XFBD inhibits the inflammatory response of macrophages (A, B) XFBD inhibits IL-4 induced polarization of M2 macrophages in vitro. (C) Flowcytometry result of the proportion of CD206 positive cells (D) The inhibitory effect of XFBD on LPS-induced IL-6 expression. (E) The inhibitory effect of XFBD on LPS-induced iNOS expression. ^#p < 0.05, ^##p < 0.01, ^###p < 0.001, vs. control group, *p < 0.05, **p < 0.01, ***p < 0.001, vs. Model group. Scale bar = 100 μm.

Fig. 5

XFBD has protective effect on mice treated with bleomycin. (A) Timeline of XFBD administration. (B) Body weight changes of mice in each group. (C) Survival rates of mice after different treatment. (D) Scanning of pulmonary fibrosis after BLM treatment at 10th day. (E) μCT score of pulmonary fibrosis. *p < 0.05, **p < 0.01, ***p < 0.001, vs. Model group. Scale bar = 100 μm.

Fig. 6

XFBD inhibits pathological changes of pulmonary fibrosis. (A) The histopathological changes of lung tissues were examined using H&E staining (magnification × 200) and (B) Alveolar structural changes of pulmonary vascular thickness and the value changes (magnification × 400). (C) Masson staining to assess the deposition of collagen in the lungs (Magnification 200 × ).

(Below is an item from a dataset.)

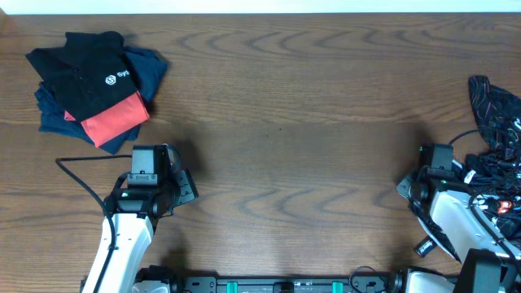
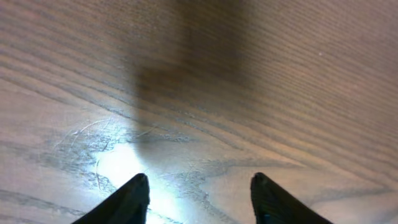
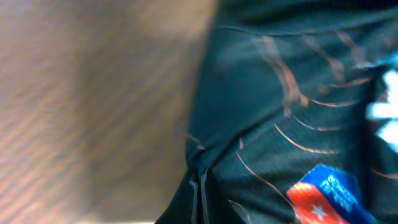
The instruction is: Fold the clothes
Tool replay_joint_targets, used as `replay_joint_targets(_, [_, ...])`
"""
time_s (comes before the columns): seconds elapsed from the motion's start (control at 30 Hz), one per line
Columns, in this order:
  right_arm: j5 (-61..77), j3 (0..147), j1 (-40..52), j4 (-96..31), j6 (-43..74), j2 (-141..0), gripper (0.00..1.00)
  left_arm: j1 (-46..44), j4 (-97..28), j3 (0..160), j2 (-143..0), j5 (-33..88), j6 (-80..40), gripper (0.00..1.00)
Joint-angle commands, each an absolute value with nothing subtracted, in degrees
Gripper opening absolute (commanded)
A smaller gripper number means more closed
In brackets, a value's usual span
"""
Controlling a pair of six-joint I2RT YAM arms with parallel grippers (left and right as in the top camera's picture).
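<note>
Jersey [image 1: 496, 110] sits crumpled at the far right edge of the surface [image 1: 309, 122], partly cut off by the frame. It is black shiny fabric with thin copper lines and a red-and-blue patch, not spread out and nothing folded yet. The heap seems to run roughly along the right edge, front to back, but it is too bunched to call a true long axis.

Right hand [image 1: 430, 167] is the near one. The jersey lies just to its outer side and a bit farther back, close by. In the right wrist view the cloth [image 3: 280, 124] fills the right half and bare wood the left, so the hand is right at the heap's inner edge. Its fingers don't show clearly, so I cannot tell whether it is wide, narrow or pinching cloth.

Left hand [image 2: 199, 208] is well apart from the jersey, across the surface, hanging low over bare wood, fingers spread wide with nothing between them.

My read: the right arm has to drag the jersey toward the middle before the left can help flatten it.

Far left back corner has a separate pile: black top [image 1: 89, 69], navy piece [image 1: 151, 69], coral-red piece [image 1: 114, 118]. Not part of the job.
</note>
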State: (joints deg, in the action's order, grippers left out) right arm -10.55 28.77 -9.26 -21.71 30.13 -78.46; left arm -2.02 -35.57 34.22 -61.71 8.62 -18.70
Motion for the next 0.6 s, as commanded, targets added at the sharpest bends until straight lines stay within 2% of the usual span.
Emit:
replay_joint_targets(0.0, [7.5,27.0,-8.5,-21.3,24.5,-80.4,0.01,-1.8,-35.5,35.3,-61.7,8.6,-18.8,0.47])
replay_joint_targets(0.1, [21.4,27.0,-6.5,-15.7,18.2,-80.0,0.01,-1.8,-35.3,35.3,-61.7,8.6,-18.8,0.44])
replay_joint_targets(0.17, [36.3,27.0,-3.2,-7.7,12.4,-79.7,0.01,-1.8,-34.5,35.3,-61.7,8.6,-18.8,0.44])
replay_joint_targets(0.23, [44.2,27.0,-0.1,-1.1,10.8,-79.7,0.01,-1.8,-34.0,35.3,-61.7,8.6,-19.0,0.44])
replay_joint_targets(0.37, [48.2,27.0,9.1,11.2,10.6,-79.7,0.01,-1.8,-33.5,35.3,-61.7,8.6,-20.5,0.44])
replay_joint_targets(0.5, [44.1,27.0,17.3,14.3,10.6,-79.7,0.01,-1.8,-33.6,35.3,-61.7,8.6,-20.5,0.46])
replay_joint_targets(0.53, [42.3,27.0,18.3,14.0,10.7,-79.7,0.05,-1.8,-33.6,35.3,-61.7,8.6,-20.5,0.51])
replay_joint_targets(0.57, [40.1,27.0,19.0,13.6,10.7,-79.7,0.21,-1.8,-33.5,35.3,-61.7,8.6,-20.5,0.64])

The detect (D) and quantify (H) of α-SMA by Immunohistochemical staining. (E) The morphological damage score for the lung tissues. (F) Improvement of XFBD on vascular remodeling in pulmonary fibrosis mice. (G) The collagen deposition. (I) The level of Arg-1 in lung tissue. ^#p < 0.05, ^##p < 0.01, ^###p < 0.001, vs. control group, *p < 0.05, **p < 0.01, ***p < 0.001, vs. Model group. Scale bar = 100 μm.

Fig. 7

XFBD inhibits pulmonary fibrosis by down-regulating M2 polarization and IL-6/STAT3 pathway. (A, B, E) XFBD inhibits fibrosis-induced macrophage infiltration and M2 polarization in mouse lungs in vivo. (C, D, F) Representative microphotographs of immunohistochemical analysis for expression of IL-6 and STAT3 in lung tissue sections showing reduced immunopositivity upon XFBD treatment as compared to BLM alone treated lung sections (Magnification: 20 × ). (G, H) Quantitative analyses of mRNA of the IL-6 and STAT3 genes in mice. (I) Quantitative analyses of cytokine content of IL-6 by ELISA in mice serum and lung tissue. (J) Western blot result of the expression of total STAT3 in polarized macrophages group and XFBD group. ^#p < 0.05, ^##p < 0.01, ^###p < 0.001, vs. control group, *p < 0.05, **p < 0.01, ***p < 0.001, vs. Model group. Scale bar = 100 μm.